L'opposant Henrique Capriles. Son doigt trempé dans l'encre prouve qu'il a bien voté ©Reuters

L’opposant Henrique Capriles. Son doigt trempé dans l’encre prouve qu’il a bien voté ©Reuters

Mais ce lundi matin, un sourire illumine le visage d’Ixchell. En se réveillant, elle apprend par Le Monde et Outremers360 (naturellement), que l’opposition vénézuélienne vient de victorieusement remporter les élections législatives, renvoyant Nicolas Maduro à ses cours d’élocution, « il ne sait même pas parler espagnol ! » assène Ixchell. La large coalition Table de l’unité démocratique (MUD) vient de rafler 99 sièges sur 167 au parlement. Le PSUV, lui, s’en sort avec 46 sièges. Jean-Maurice est plus prudent, « il suffit qu’il y ait un peu de violence pour que Maduro décrète l’état d’urgence et le Parlement ne pourra plus rien dire ». Mais il semble que le Venezuela rêve d’une victoire apaisée. Pour l’heure, pas de heurt, pas de violence, l’Histoire se déroule comme il le faut. La famille est discrètement euphorique, l’angoisse de la veille a laissé place à l’assurance, « au moins, si le FN passe en 2017, on pourra retourner au Venezuela sans craindre de vivre dans une dictature ». Ce midi, la famille se rend chez Henry pour un repas amplement mérité.
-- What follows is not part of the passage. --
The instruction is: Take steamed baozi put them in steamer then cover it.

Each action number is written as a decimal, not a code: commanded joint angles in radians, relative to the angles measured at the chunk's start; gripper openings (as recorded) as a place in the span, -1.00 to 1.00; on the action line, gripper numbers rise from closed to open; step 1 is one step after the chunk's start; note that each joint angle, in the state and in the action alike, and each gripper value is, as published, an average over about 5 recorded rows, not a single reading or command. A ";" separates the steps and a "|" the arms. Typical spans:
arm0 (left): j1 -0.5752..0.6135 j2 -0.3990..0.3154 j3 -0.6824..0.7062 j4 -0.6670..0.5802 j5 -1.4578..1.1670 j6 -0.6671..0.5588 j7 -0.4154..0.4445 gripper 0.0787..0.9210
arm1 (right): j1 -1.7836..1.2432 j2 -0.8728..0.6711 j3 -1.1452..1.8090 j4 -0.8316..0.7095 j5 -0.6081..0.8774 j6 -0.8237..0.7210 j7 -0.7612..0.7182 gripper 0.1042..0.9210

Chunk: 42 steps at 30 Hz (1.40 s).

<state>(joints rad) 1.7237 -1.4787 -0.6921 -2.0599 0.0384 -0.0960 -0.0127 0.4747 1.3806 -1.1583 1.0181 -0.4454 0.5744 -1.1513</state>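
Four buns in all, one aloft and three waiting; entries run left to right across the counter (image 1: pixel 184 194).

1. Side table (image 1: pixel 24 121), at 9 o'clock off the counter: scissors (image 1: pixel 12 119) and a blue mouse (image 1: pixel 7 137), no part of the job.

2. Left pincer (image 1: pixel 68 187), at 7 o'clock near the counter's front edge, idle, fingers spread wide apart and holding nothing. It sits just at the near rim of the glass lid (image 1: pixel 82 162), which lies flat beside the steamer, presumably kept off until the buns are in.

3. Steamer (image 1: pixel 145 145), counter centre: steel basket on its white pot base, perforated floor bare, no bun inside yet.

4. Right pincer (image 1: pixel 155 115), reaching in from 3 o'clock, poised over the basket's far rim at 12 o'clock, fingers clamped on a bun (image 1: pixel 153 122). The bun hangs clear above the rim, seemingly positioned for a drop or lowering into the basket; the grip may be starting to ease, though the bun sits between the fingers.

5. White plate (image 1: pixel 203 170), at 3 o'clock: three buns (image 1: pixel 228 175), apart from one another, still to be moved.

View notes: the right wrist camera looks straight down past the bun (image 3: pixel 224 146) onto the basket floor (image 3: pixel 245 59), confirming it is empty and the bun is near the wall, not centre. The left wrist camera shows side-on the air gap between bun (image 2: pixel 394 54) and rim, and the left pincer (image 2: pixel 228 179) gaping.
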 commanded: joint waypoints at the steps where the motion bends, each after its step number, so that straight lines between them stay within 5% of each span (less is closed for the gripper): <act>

Un employé de l'autorité électorale prépare la machine servant au vote. Hugo Chavez reste une figure omniprésente au Venezuela ©Reuters

Un employé de l’autorité électorale prépare la machine servant au vote. Hugo Chavez reste une figure omniprésente au Venezuela ©Reuters

Bertha reçoit des nouvelles de sa mère, restée au Venezuela avec une grande partie de sa famille, « elle m’a dit qu’elle s’est levée à 5h du matin pour aller voter ! C’est la première fois qu’elle vote », puis elle rétorque à sa mère, « c’est grâce à toi que l’opposition a gagné ! ». L’opposition, c’est une large coalition allant de la droite dure à la gauche, menée par Jesus Torrealba. C’est dire à quel point le changement devenait urgent. Maintenant qu’ils sont majoritaires au Parlement, le MUD pourra démonter le système chaviste et toutes les gabegies qui en découlent. Les Vénézuéliens espèrent une vie meilleure, peut être retrouver ce Venezuela d’antan, qui jusque dans les années 90, était un des pays les plus riches et les plus développés d’Amérique latine. Mais le chemin reste encore long, les efforts laborieux pour se pays qui revient de loin. En théorie, le Président détient plus de pouvoir que le Parlement. Mais en pratique les choses diffèrent, et avec deux tiers des siège, l’opposition aura le champs libre pour reconstruire le pays de Simon Bolivar. Reste encore à prouver, pour cette large coalition, qu’elle est unie et prête à découdre un système qui régit le Venezuela sans partage depuis maintenant 16 ans.